DATASET ENTRIES.
# # # # #

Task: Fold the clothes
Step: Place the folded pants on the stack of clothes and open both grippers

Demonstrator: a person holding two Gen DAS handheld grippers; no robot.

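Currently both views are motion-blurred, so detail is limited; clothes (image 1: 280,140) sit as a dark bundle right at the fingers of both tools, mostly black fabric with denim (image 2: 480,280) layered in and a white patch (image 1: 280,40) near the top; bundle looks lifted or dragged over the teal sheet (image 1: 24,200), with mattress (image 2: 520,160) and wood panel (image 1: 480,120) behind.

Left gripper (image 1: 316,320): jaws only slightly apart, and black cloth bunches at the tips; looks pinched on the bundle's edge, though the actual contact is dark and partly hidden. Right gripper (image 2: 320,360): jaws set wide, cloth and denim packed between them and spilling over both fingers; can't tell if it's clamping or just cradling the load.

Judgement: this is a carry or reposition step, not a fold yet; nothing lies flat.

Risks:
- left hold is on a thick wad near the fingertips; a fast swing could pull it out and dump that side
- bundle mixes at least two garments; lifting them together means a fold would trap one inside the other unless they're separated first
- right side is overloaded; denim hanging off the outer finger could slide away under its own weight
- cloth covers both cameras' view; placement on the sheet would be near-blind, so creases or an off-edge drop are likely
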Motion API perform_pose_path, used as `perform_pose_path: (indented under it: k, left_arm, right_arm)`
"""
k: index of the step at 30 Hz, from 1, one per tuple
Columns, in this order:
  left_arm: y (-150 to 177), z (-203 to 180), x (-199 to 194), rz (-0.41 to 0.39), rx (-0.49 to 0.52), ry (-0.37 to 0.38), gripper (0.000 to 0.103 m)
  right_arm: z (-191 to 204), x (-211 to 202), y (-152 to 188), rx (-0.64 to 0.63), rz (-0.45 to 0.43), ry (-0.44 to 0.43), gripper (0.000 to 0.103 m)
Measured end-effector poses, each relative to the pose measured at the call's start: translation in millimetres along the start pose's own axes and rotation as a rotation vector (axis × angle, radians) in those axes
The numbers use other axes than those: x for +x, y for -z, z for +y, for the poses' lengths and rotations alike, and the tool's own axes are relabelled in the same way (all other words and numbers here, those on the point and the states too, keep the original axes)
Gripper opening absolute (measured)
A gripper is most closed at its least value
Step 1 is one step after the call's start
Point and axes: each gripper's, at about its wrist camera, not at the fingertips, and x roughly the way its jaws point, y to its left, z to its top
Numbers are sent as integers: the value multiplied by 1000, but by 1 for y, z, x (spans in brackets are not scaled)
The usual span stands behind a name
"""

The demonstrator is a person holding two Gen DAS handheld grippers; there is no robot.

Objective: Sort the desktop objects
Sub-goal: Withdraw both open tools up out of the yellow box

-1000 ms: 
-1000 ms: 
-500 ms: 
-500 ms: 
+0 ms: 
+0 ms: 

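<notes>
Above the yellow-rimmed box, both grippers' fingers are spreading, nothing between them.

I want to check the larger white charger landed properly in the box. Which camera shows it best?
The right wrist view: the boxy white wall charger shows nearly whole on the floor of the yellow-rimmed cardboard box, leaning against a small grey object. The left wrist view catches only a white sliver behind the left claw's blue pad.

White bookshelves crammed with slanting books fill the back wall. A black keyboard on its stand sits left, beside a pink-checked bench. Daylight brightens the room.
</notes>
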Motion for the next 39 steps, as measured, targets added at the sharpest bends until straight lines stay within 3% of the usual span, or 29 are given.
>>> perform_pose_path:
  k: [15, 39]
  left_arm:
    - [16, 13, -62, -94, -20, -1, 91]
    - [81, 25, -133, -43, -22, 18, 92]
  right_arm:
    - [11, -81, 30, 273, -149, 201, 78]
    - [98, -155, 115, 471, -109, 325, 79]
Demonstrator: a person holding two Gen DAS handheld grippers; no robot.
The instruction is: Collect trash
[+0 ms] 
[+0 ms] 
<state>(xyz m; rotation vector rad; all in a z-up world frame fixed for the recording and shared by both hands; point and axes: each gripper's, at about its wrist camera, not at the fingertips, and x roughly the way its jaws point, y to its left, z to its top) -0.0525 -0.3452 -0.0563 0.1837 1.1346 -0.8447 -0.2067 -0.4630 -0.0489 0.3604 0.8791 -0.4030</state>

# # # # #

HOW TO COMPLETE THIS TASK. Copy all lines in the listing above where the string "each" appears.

ANSWER SPACE.
Measured end-effector poses, each relative to the pose measured at the call's start: translation in millimetres along the start pose's own axes and rotation as a rotation vector (axis × angle, radians) in those axes
Point and axes: each gripper's, at about its wrist camera, not at the fingertips, and x roughly the way its jaws point, y to its left, z to its top
<state>(xyz m; rotation vector rad; all in a z-up world frame fixed for the recording and shared by both hands; point and axes: each gripper's, at about its wrist camera, not at the fingertips, and x roughly the way its jaws point, y to its left, z to its top) -0.0525 -0.3452 -0.0563 0.1837 1.1346 -0.8447 -0.2067 -0.4630 -0.0489 0.3604 0.8791 -0.4030</state>

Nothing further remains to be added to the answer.